Деревянные домики светлели бельмами замороженных окон. Печной дым поднимался вверх по строгой вертикали и долго-долго не смешивался с крутым холодным воздухом.
В другом магазине, где пахло селедкой, гвоздикой и томатной пастой, Бурлаков купил банку адыгейского перца и вернулся в двухэтажный рубленый дом, приютивший его.
Завтрак предвиделся грандиозный. Булочки еще продолжали источать аромат, а вкус сладкого адыгейского перца, фаршированного морковкой, петрушкой и сельдереем, вызывал слюну.
На кухне возилась с сырыми, крупно нарубленными дровами маленькая женщина в фартуке, с утомленным лицом и красными, огрубевшими от домашней работы руками. Вначале она не заметила нового жильца и продолжала свое дело.
— Разрешите, я помогу, — предложил Бурлаков, следя за тем, как женщина пытается расколоть жилистое дубовое полено.
Женщина выпрямилась, обернулась. На ее бледном лбу и под глазами висели бисеринки пота. Дешевенькое красное ожерелье, казалось, прилипло к острой обнаженной ключице.
Вероятно, очень хорошо смотрел на нее незнакомый человек, если этот взгляд немедленно дошел до ее сердца, и она в ответ приветливо улыбнулась. Сразу помолодело и осветилось ее лицо, куда подевались неприятные черточки, следы забот и дум, и женщина стала другой, милой и ласковой, будто ее подменили.

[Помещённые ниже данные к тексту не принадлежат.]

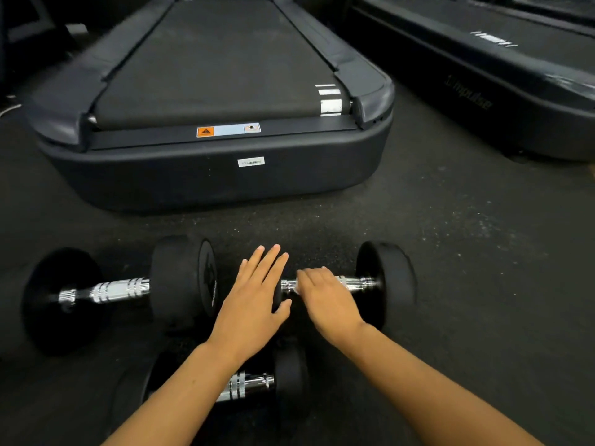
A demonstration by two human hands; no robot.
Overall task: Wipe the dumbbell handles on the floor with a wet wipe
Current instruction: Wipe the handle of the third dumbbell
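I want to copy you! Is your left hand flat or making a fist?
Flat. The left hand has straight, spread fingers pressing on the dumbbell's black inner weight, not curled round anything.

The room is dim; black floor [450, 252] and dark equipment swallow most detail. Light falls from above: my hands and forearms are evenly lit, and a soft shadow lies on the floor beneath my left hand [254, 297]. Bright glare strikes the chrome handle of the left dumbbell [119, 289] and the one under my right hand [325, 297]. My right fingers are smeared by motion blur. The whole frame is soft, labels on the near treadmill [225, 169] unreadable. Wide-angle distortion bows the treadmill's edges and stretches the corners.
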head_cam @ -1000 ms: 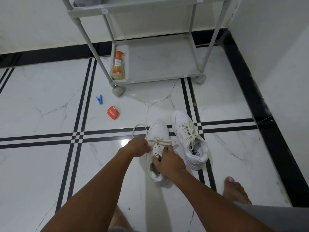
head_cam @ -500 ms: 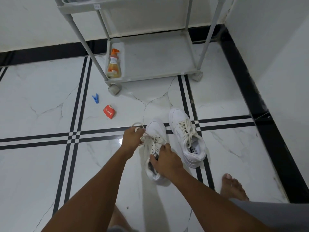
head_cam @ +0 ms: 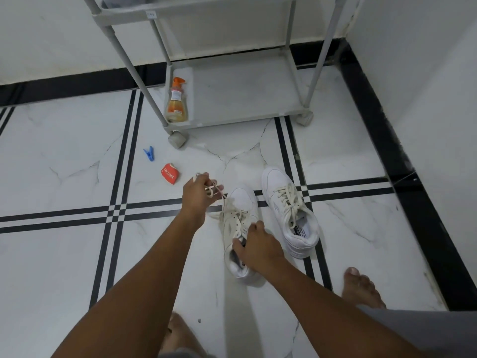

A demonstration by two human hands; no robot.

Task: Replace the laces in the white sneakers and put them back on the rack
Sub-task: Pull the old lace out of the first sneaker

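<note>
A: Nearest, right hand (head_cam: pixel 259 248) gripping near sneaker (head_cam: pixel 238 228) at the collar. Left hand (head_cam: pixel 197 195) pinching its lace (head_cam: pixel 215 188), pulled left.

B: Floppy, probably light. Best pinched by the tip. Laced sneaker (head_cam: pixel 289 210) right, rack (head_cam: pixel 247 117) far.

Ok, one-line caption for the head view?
Left hand pulls the lace from a white sneaker steadied by the right hand.

Two white sneakers on the floor: left (head_cam: pixel 238 228) half-unlaced (lace (head_cam: pixel 227 202) loose), right (head_cam: pixel 291 215) laced.
</note>
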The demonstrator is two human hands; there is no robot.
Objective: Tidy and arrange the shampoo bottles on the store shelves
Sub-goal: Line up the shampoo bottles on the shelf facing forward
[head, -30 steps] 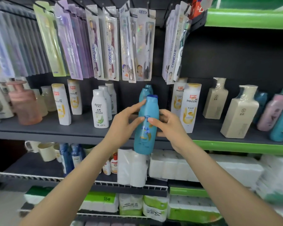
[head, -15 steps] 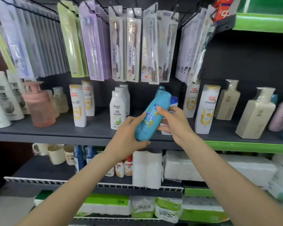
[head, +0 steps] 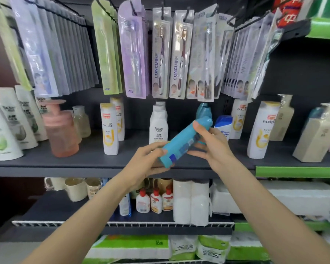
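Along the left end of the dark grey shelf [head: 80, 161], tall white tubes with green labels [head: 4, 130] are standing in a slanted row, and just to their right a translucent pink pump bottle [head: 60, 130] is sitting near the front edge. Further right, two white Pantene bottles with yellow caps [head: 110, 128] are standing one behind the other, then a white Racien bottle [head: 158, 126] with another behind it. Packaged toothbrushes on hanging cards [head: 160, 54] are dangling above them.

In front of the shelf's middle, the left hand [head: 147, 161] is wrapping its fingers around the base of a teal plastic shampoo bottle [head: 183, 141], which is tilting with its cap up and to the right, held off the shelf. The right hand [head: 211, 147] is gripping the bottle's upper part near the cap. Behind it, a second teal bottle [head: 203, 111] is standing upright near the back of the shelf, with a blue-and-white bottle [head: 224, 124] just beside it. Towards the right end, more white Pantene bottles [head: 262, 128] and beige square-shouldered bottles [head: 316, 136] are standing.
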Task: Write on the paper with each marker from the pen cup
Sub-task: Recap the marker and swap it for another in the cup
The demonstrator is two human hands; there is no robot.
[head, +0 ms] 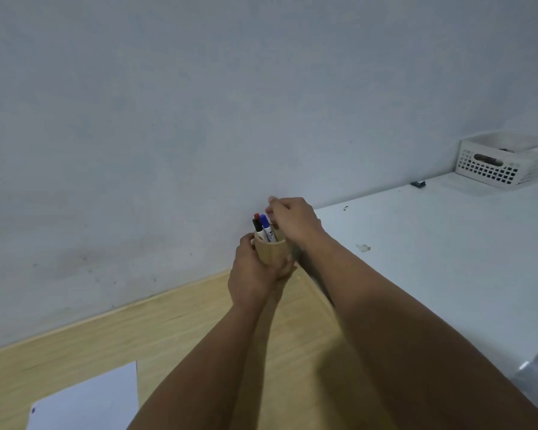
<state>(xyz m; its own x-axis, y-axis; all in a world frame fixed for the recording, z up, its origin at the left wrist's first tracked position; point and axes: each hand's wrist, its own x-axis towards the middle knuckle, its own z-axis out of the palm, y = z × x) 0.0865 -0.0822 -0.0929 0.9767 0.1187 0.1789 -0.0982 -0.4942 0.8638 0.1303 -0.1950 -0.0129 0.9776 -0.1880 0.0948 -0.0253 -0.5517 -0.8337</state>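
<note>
A round wooden pen cup (271,251) stands near the wall at the far edge of the wooden desk (156,336). My left hand (255,276) is wrapped around the cup's lower half. Three markers stick out of the cup: one with a blue cap (264,221), one with a black cap (257,226) and one with a red cap (256,216). My right hand (292,220) hovers just above the cup's right side with its fingers curled near the markers; whether it grips one is hidden. A white sheet of paper (87,401) lies at the lower left with a small blue mark near its left corner.
A white table surface (432,243) adjoins the desk on the right. A white perforated basket (497,164) sits at its far right against the wall. A small dark object (417,184) lies near the basket. A grey wall (199,103) rises right behind the cup.
</note>
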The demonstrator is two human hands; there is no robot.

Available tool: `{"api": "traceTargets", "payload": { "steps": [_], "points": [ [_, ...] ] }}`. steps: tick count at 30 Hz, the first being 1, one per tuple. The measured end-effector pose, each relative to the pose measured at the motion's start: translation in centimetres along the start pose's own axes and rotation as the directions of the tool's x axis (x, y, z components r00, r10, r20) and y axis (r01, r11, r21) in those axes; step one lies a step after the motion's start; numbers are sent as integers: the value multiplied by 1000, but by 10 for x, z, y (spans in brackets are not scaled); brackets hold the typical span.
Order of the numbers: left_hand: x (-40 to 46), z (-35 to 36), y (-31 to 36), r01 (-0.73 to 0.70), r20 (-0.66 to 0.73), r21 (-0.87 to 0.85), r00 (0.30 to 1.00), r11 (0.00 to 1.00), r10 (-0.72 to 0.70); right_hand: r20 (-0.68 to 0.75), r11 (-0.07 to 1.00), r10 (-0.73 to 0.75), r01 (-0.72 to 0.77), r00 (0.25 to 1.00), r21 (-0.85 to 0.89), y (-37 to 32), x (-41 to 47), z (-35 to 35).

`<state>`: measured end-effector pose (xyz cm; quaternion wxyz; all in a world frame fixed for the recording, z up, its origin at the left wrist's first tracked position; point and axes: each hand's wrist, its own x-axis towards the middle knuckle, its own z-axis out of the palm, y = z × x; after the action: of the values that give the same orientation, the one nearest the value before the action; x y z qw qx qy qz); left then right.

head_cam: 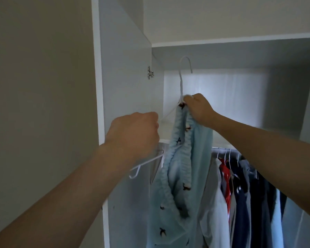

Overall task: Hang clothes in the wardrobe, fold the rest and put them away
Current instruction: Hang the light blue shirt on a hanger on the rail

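Note:
A light blue garment (177, 176) with small dark bird prints and an elastic band hangs from a white wire hanger (181, 81), held up in front of the open wardrobe. My left hand (134, 135) grips the hanger's left arm, its end hook poking out below my wrist. My right hand (199, 110) pinches the garment's band against the hanger just under the neck. The hanger's top hook is free in the air, below the upper shelf (240, 41). The rail (224, 149) lies lower, to the right.
Several hung clothes (243, 190), white, red and dark blue, fill the rail on the right on white hangers. The open wardrobe door (125, 77) stands at the left with a metal hinge (150, 73). A second shelf edge (166, 140) runs behind the garment.

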<state>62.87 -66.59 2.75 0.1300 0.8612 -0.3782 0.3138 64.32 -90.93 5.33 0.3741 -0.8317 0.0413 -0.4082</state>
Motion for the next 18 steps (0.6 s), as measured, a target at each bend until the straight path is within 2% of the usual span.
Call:
{"api": "traceTargets", "payload": {
  "steps": [1,2,3,4,5,6,7,9,10,12,15,18],
  "points": [
    [-2,3,5,-62,-127,206,988,977,90,-36,1000,-5,5,999,-21,-2,4,-4],
    [-5,4,13,-92,-234,321,957,942,173,-69,1000,-2,0,998,-18,-3,8,-7],
    [-8,7,20,-140,-346,330,902,934,258,-100,1000,9,-10,995,-2,-5,12,-10],
    [-11,14,26,-254,-420,290,833,923,361,-135,999,25,-21,990,28,-8,15,-11],
    [-13,25,31,-385,-409,234,794,893,450,-167,997,42,-32,985,65,-12,19,-13],
    [-15,39,34,-498,-329,157,788,853,520,-192,995,57,-39,980,97,-16,23,-16],
    [-18,53,37,-548,-200,32,816,836,542,-210,993,69,-46,975,111,-20,26,-18],
    [-25,83,41,-453,74,-189,878,871,473,-236,992,80,-53,968,117,-25,31,-22],
    [-28,96,43,-381,199,-222,884,898,424,-243,991,80,-50,967,128,-26,33,-23],
    [-32,112,46,-329,382,-172,847,929,370,-244,989,87,-55,966,137,-28,35,-24],
    [-36,121,46,-338,596,-73,739,938,313,-250,987,110,-75,962,144,-28,36,-30],
    [-38,116,32,-175,763,-47,629,983,148,-306,988,130,-96,943,125,-23,37,-42]
  ]
}}
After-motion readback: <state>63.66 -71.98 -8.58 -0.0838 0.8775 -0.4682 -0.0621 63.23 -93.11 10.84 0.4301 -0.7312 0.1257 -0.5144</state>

— Здравствуйте. — Она вытерла о фартук руку и протянула ее. — Вы, кажется, Николай? Так меня предупредил Жора. Вы нас не стесните, Коля, живите. И если что вам нужно, мы будем рады помочь. Мы люди уживчивые и понятливые...
— Кто же вы будете такая... хорошая? — так же искренне, в тон ее ласковому напевному голосу спросил Николай, бережно задерживая ее огрубевшую руку в своей потеплевшей ладони.
—. Настенька меня звать. Ожигалова. Мой муж работает на той же фабрике, где и Жора, где Саул и Кучеренко.
— Позвольте, Настенька, все-таки мне нужно знать более точно, кто ваш муж, чтобы и держаться соответственно...
— А ладно, не скажу. — Настенька махнула руками. — Ну-ка, посмотрю я на вас, как вы соответственно осилите это полено...
Бурлаков шутливо поплевал на ладони, прицелился и умело расшиб почти без стука незадачливое для Настеньки полено.